Vlastimil Babka Sept. 17, 2020, 4:05 p.m. UTC | #4
On 9/10/20 10:31 AM, Oscar Salvador wrote:
> On Mon, Sep 07, 2020 at 06:36:24PM +0200, Vlastimil Babka wrote:
> 
>> -/*
>> - * pageset_set_high() sets the high water mark for hot per_cpu_pagelist
>> - * to the value high for the pageset p.
>> - */
>> -static void pageset_set_high(struct per_cpu_pageset *p,
>> -				unsigned long high)
>> -{
>> -	unsigned long batch = max(1UL, high / 4);
>> -	if ((high / 4) > (PAGE_SHIFT * 8))
>> -		batch = PAGE_SHIFT * 8;
>> -
>> -	pageset_update(&p->pcp, high, batch);
>> +	pageset_update(&p->pcp, 0, 1);
>>  }
> 
> Could we restore the comment we had in pageset_set_high, and maybe
> update it to match this new function?
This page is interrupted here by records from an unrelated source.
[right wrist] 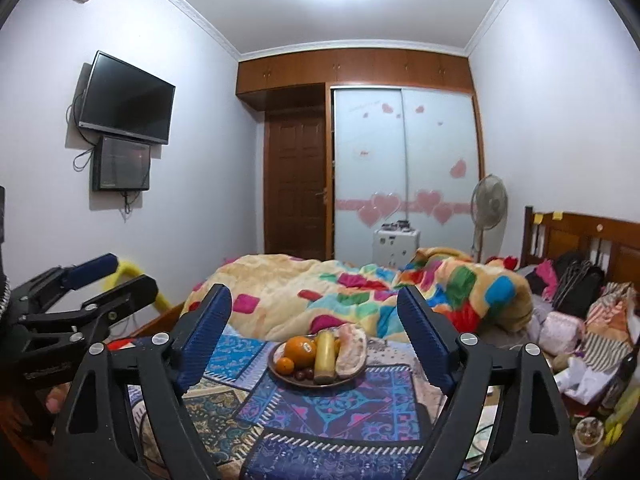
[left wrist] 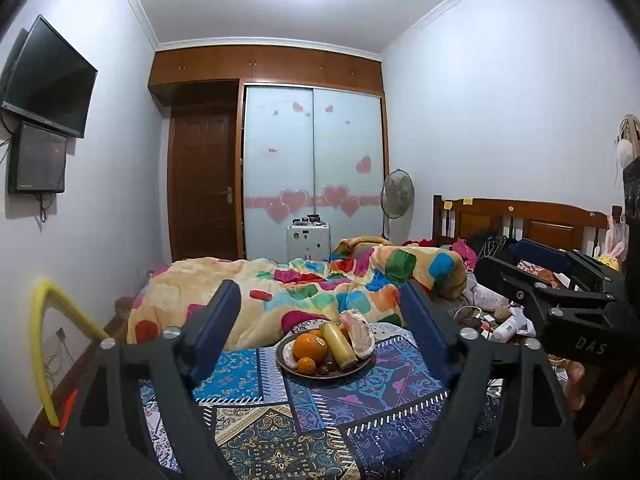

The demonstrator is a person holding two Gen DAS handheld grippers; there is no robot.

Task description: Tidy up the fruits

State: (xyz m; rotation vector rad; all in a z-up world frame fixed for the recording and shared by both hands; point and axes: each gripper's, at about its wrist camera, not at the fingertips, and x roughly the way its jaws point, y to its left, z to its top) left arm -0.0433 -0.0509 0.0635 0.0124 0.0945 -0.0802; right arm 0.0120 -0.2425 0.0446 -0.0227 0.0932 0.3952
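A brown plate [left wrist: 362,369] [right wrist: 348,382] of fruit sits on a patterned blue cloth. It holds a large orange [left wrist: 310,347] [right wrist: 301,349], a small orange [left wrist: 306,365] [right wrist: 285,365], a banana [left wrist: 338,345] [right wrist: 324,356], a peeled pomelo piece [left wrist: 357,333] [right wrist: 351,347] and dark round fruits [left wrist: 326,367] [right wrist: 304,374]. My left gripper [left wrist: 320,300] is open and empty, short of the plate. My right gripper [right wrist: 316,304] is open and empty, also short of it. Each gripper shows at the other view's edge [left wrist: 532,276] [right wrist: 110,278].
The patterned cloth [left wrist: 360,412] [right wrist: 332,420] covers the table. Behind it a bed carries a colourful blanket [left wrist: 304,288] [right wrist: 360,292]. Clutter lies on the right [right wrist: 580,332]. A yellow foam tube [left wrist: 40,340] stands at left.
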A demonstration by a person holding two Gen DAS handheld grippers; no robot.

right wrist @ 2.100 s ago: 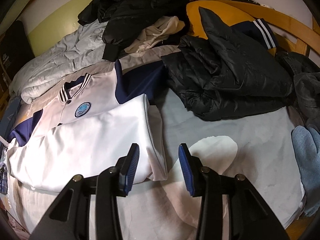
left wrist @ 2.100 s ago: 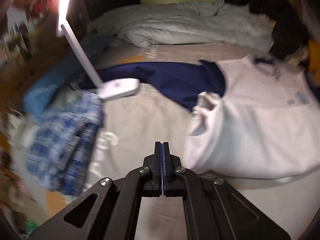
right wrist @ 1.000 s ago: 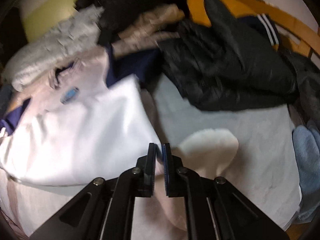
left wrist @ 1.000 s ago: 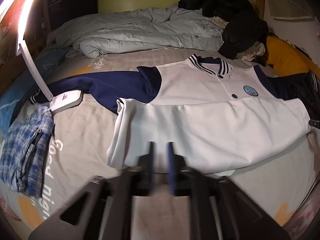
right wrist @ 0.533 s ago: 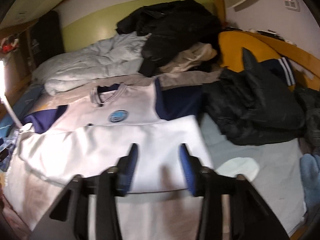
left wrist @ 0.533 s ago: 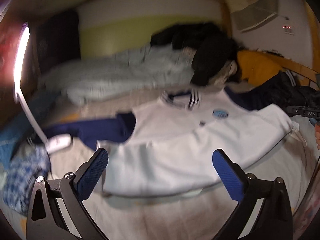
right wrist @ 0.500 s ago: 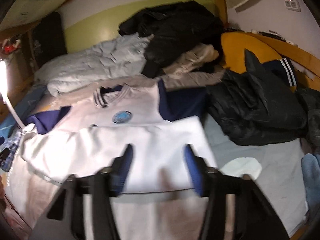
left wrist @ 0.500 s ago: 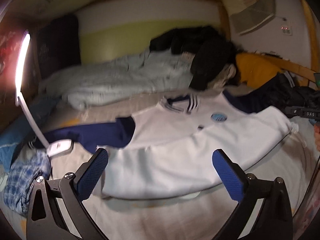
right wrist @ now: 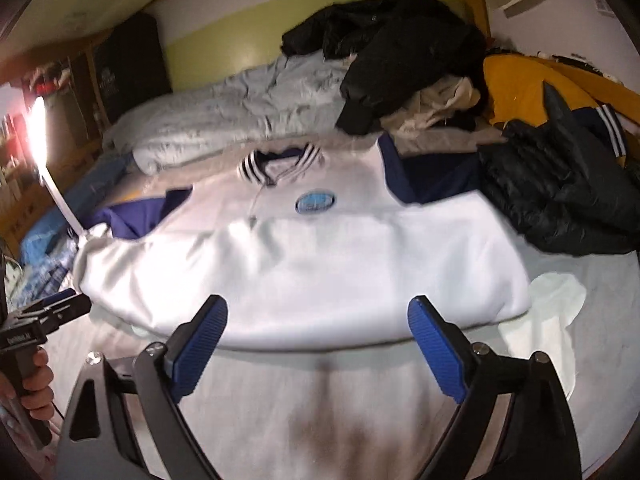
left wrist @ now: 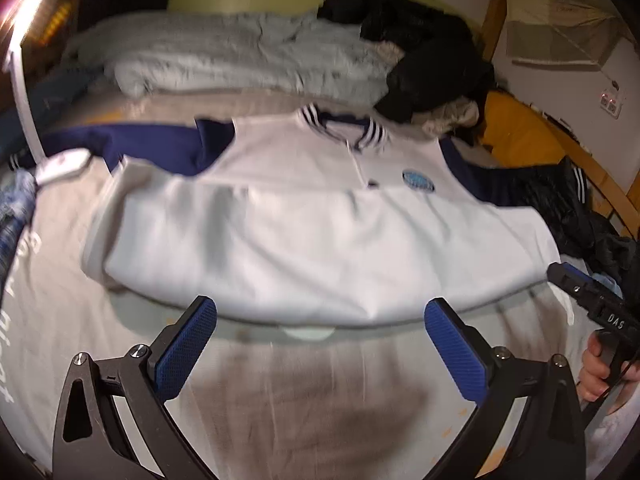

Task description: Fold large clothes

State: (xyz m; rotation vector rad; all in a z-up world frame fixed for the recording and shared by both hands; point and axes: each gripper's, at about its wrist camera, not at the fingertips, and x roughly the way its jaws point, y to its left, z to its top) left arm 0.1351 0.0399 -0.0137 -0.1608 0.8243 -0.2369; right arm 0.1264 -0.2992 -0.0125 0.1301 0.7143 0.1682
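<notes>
Jacket [left wrist: 320, 248] lies flat on the bed [left wrist: 300, 380], hem half folded up over the chest, navy sleeves still out sideways. Left tongs [left wrist: 320, 344] wide and empty; right tongs [right wrist: 316, 344] still opening, nothing between them (a second ago both were pinched nearly shut at the fold's corners). Next, likely: take a sleeve and fold it inward.

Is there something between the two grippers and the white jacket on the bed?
Nothing visible. Only bare sheet lies between the left gripper and the white jacket; likewise before the right gripper, whose jaws are opening with nothing between them.
</notes>
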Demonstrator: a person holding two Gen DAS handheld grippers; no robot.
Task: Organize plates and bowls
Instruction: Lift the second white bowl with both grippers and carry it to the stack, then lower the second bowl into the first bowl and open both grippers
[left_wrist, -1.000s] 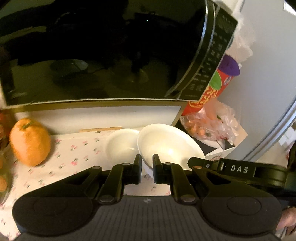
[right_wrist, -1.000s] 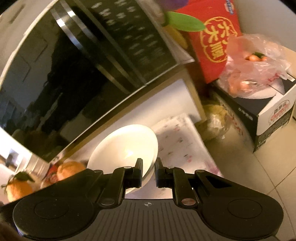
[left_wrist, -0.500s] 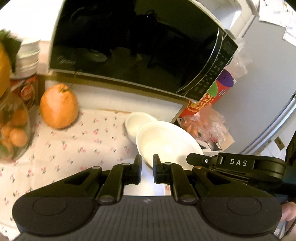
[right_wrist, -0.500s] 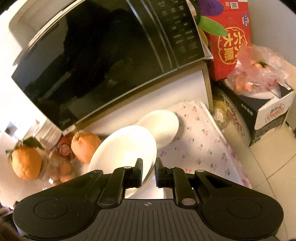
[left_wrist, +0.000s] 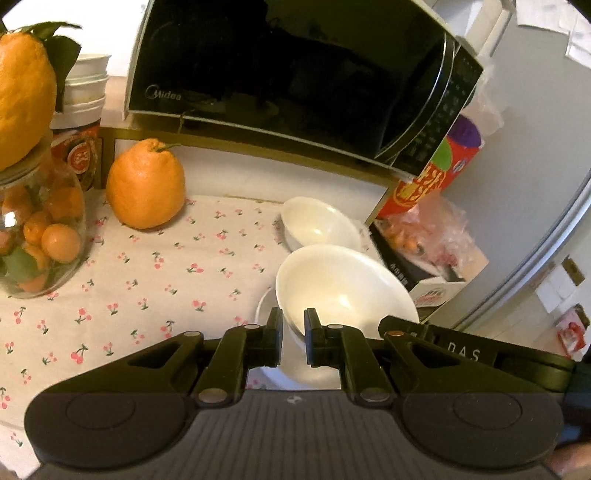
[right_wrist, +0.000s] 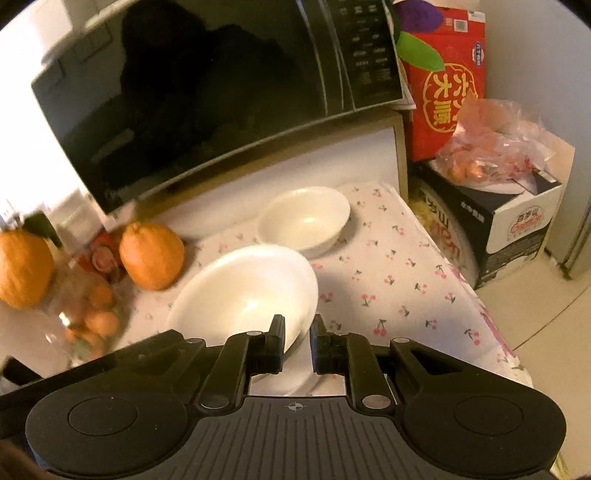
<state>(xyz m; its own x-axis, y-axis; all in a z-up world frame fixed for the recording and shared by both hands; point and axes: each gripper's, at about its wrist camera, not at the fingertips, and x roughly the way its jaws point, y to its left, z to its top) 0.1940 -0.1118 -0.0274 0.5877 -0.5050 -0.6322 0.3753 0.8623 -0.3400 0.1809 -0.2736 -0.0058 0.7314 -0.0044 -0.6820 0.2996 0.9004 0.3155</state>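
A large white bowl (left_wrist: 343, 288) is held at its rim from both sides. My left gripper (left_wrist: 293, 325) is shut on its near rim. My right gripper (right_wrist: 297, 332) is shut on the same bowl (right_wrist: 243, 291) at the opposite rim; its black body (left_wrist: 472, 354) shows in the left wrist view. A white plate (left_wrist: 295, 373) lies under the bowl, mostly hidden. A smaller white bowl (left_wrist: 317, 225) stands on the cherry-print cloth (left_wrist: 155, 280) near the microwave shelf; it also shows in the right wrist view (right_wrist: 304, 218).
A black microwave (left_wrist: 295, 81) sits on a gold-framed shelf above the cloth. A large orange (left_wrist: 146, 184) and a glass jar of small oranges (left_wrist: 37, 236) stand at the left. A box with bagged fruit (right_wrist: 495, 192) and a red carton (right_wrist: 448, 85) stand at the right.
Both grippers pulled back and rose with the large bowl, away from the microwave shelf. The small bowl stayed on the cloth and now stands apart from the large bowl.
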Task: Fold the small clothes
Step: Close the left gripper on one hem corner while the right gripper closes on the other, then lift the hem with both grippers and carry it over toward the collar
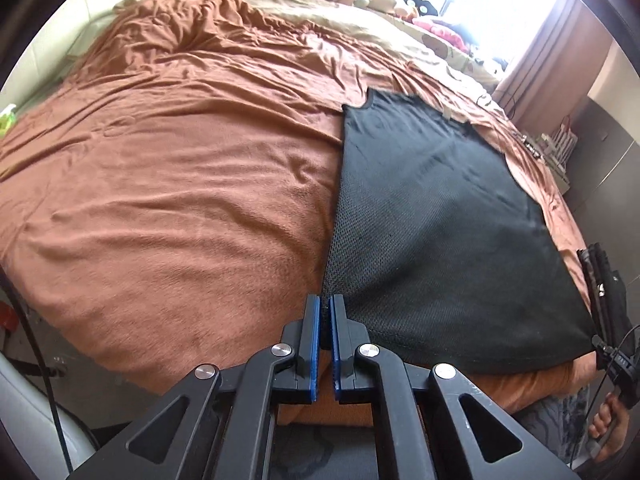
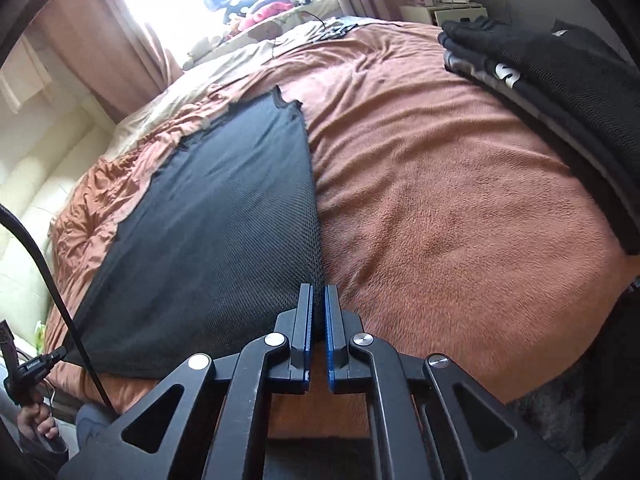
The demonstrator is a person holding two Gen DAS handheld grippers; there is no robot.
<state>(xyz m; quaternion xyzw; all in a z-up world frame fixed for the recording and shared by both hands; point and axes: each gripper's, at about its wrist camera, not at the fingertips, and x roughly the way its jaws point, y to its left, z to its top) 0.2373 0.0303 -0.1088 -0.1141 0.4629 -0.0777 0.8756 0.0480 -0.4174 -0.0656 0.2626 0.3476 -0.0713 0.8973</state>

I think it would be useful.

Same as David, I didn't find the comment useful at all. But I can try writing a
better one instead.

>>  
>>  static void pageset_set_high_and_batch(struct zone *zone,
>> -				       struct per_cpu_pageset *pcp)
>> +				       struct per_cpu_pageset *p)
>>  {
>> -	if (percpu_pagelist_fraction)
>> -		pageset_set_high(pcp,
>> -			(zone_managed_pages(zone) /
>> -				percpu_pagelist_fraction));
>> -	else
>> -		pageset_set_batch(pcp, zone_batchsize(zone));
>> +	unsigned long new_high;
>> +	unsigned long new_batch;
>> +	int fraction = READ_ONCE(percpu_pagelist_fraction);
> 
> Why the READ_ONCE? In case there is a parallel update so things to get
> messed up?

Yeah, I think online of a new zone can race with sysctl update to
percpu_pagelist_fraction, because online doesn't take pcp_batch_high_lock...
until patch 5. But you're right this should be separate.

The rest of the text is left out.